A trilogy in one play, Victoria is set in 1936, 1976 and 1996, and tells the story of three generations of rich and poor in the Scottish Highlands. Grasping the huge theme of the spilt in the country’s culture between puritan repression and libertarian openness, it revolves around three different Victorias, all played by Neve McIntosh.
In 1936, the story begins with deference and revolution. Victoria is a servant who emigrates when she’s made pregnant by Oscar, a feckless student. For motives of his own, he joins his communist friend Euan to fight the fascists in Spain. But, before they go, they settle scores with David, owner of the Red House and a cranky admirer of Adolf Hitler.
By 1976, the whole landscape has changed. Enter Vicky, an American geologist looking for oil. She marries Oscar’s son, while Oscar leads a council bid to buy the Red House and turn it into a school. Meanwhile, its owner, a dippy-hippy aristo, gets into Indian mysticism.
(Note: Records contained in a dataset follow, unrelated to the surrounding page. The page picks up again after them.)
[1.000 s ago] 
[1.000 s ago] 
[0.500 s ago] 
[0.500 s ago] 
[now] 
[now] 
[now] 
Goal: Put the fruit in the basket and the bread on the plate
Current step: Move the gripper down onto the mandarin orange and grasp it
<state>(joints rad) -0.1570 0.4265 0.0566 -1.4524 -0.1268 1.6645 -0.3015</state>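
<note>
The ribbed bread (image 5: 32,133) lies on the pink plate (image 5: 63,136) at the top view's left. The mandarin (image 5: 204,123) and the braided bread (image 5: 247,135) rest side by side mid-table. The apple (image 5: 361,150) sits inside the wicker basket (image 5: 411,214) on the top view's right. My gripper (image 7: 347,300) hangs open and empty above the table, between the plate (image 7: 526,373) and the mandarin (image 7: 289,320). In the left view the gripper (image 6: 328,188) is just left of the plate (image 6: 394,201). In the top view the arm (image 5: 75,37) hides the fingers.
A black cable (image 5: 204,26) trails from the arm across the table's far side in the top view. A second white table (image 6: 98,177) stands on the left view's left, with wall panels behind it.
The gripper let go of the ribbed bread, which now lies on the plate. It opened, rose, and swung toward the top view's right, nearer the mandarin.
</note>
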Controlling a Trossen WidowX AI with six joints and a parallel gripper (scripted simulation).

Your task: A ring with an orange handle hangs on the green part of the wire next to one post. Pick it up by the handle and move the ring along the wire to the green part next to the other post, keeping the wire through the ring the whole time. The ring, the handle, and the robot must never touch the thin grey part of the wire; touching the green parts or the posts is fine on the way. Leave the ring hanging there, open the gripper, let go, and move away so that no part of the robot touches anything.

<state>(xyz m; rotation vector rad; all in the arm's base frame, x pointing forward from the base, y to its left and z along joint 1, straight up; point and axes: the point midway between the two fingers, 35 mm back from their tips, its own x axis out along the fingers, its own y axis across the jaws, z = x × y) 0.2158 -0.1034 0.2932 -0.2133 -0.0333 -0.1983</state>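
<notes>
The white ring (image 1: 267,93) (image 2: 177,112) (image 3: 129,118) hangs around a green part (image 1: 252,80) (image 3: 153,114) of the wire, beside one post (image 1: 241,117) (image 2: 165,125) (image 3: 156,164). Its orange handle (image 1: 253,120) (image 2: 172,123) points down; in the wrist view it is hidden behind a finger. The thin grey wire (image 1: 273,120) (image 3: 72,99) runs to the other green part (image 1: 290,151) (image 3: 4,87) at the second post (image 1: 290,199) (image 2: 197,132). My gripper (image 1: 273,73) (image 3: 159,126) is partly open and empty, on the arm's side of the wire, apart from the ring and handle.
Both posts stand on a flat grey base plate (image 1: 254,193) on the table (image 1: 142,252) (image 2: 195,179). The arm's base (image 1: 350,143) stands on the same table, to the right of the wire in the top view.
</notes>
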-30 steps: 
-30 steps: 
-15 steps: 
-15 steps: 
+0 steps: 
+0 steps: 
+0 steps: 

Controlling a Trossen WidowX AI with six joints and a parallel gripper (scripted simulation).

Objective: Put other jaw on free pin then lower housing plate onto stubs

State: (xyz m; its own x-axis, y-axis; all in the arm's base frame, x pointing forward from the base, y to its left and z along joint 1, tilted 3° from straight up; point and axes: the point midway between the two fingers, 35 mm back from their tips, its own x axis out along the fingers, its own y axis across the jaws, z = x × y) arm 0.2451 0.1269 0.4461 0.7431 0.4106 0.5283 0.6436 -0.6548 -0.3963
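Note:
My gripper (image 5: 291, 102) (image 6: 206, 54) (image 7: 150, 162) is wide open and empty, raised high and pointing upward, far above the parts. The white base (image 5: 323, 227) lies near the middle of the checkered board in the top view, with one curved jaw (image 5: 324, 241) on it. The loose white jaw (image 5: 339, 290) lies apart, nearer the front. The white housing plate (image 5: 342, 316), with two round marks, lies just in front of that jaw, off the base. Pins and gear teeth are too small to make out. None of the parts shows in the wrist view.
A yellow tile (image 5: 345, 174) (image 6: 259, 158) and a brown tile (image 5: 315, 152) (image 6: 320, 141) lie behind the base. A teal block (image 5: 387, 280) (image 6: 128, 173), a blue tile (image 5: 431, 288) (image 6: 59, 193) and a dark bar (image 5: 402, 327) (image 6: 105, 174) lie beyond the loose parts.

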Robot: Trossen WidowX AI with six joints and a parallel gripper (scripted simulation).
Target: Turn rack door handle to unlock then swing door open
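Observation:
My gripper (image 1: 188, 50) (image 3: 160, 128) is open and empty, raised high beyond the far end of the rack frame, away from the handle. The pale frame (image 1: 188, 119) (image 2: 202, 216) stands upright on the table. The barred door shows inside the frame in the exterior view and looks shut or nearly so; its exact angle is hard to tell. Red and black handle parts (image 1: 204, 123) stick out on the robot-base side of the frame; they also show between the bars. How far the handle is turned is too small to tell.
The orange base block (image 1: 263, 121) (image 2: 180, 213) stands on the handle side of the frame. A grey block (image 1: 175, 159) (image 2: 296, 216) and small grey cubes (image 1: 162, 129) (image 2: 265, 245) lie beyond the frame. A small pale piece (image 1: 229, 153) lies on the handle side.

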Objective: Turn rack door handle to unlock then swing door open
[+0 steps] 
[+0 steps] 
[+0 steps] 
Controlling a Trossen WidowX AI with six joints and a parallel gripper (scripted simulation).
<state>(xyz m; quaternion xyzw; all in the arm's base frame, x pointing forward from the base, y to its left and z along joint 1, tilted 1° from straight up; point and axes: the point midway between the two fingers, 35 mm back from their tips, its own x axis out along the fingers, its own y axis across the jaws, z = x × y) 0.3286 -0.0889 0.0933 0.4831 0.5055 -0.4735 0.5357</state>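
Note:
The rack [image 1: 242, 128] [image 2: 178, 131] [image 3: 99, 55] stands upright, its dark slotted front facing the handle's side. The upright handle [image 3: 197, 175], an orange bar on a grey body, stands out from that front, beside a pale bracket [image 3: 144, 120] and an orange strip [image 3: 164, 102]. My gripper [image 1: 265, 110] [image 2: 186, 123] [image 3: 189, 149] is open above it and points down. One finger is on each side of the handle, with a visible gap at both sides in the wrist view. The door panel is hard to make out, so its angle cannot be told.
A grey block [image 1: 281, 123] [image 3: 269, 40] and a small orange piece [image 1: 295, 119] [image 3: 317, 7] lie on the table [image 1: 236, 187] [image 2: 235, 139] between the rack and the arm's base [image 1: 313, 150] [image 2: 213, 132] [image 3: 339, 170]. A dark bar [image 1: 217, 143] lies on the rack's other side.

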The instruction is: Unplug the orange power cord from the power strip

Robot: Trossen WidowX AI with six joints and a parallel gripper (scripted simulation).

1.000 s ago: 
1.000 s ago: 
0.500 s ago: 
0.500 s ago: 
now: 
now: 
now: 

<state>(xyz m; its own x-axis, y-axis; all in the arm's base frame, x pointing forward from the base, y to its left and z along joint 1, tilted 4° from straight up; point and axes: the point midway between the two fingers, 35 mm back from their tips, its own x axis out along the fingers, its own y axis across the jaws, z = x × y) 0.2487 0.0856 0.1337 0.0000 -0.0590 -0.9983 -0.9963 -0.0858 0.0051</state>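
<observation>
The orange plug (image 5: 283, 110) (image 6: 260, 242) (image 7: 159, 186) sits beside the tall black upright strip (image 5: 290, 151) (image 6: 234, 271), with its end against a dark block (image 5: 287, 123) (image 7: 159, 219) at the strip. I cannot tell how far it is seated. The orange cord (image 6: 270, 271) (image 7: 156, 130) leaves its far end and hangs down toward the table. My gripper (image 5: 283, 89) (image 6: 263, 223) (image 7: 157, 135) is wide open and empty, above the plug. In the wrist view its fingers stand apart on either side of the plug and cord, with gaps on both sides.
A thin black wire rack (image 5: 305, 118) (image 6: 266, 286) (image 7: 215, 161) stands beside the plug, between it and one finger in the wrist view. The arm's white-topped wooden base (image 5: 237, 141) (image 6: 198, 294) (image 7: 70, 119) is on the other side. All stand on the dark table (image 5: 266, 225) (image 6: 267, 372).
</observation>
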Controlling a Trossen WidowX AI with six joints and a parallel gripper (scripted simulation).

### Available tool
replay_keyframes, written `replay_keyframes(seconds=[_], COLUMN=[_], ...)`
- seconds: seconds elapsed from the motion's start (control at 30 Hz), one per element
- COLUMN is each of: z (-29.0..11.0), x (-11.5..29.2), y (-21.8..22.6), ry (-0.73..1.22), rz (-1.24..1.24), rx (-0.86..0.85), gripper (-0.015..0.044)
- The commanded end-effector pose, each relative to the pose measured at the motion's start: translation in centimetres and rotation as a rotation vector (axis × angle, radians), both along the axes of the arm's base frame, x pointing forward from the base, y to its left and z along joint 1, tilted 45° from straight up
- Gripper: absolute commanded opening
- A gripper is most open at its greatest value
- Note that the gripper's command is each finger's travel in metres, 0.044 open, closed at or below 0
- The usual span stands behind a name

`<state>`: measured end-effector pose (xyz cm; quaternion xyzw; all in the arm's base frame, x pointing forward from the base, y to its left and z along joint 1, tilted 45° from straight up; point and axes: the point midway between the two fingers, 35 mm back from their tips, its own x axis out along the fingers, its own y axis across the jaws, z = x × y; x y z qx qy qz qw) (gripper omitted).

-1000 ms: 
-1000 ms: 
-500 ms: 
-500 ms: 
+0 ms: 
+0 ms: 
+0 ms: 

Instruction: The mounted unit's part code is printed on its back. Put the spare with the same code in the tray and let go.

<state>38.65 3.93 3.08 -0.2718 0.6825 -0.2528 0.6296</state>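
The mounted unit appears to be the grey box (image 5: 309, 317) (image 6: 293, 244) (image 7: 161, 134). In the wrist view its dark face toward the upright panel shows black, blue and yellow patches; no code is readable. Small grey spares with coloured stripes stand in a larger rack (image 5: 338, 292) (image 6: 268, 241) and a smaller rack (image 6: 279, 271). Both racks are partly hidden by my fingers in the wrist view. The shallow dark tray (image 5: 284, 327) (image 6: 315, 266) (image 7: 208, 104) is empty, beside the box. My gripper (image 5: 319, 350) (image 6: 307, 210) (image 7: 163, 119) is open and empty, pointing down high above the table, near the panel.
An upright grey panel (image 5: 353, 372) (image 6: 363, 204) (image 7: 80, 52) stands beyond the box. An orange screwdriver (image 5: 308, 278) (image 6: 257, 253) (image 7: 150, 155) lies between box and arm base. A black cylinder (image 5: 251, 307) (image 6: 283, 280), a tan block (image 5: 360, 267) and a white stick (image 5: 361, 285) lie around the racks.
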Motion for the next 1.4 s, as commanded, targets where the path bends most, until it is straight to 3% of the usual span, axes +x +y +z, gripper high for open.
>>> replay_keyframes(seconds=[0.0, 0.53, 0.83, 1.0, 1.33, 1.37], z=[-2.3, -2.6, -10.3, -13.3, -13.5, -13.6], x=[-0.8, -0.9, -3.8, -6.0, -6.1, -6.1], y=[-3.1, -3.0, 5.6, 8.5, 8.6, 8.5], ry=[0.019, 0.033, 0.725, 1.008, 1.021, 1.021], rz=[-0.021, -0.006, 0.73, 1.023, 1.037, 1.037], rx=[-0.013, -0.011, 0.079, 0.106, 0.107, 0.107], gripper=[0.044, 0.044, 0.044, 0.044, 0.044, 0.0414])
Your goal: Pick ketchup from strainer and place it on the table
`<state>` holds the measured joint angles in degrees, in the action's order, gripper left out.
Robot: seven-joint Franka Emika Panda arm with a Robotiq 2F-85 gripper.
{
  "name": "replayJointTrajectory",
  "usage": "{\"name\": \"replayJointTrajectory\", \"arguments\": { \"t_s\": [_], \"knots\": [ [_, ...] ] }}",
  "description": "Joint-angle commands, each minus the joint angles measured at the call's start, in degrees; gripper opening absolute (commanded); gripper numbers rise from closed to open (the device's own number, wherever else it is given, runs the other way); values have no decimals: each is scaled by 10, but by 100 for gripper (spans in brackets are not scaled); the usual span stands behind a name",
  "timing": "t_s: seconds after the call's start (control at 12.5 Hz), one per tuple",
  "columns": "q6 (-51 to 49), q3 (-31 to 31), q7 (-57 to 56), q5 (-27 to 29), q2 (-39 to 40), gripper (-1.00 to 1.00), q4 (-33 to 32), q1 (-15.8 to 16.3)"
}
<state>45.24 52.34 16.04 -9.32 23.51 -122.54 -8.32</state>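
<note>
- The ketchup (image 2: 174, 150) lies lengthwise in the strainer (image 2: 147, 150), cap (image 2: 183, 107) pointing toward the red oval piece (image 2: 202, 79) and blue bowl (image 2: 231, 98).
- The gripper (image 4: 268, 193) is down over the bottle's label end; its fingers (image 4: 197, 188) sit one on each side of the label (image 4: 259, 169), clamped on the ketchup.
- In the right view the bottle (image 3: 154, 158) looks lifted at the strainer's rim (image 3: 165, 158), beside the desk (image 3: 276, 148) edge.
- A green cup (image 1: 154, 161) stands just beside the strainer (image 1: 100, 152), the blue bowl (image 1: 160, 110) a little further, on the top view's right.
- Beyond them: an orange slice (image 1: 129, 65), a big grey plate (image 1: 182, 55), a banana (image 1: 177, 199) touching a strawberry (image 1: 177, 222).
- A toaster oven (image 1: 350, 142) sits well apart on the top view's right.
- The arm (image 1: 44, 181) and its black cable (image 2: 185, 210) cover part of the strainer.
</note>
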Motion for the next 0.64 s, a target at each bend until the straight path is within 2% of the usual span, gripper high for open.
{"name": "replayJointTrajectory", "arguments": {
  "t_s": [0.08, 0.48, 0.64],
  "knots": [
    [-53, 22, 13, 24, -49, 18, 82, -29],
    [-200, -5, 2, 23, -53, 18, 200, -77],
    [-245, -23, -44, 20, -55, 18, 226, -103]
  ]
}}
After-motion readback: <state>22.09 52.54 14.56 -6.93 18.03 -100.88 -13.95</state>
In 1996, the hunt for oil has been taken over by the quarrying of rock and Victoria is the spoilt daughter of Vicky, who now lives at the Red House. Hippy counterculture has been replaced by environmental protest, and big business learns to cover exploitation with public relations. Victoria discovers Oscar’s past and tries to find her own identity
The sheer scale of this piece never ceases to amaze me. Why and how I wrote it will, I suspect remain a mystery. I seem to remember that, on receiving a commission from the RSC I felt that the response ought to be either a monologue or an epic and I opted for an epic. I intended it to be three full length plays but the RSC wasn’t keen to commit to such Lepagian tendencies at the time so I squashed it into three acts of one long play. I suspect it suffers from this squashing a little even now. I harbour dreams of seeing it expanded, allowed to breathe and performed over three nights.
Victoria was also the first time I explored the possibilities of the same actor playing different characters and thereby creating a ‘ghost’ narrative under the real narrative. A story of bodies moving together or apart through time.
Premier Place and Date: The Pit, The Barbican London, 2000
Director and Producing Company: Ian Brown, The Royal Shakespeare Company
Publication Details: Methuen
Translation Details: None
Foreign Performances: None
Awards, Prizes: None
Characters: The play has a cast of 32 characters but requires a minimum of 15 actors.